### [Work item]
Please copy out all the data. Every detail stays the same.

- - - - -

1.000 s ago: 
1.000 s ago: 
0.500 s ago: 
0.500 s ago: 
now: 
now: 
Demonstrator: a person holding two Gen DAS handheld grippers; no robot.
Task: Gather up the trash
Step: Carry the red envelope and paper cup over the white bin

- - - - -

### [Answer]
1.000 s ago: 
1.000 s ago: 
0.500 s ago: 
0.500 s ago: 
now: 
now: 
Demonstrator: a person holding two Gen DAS handheld grippers; no robot.
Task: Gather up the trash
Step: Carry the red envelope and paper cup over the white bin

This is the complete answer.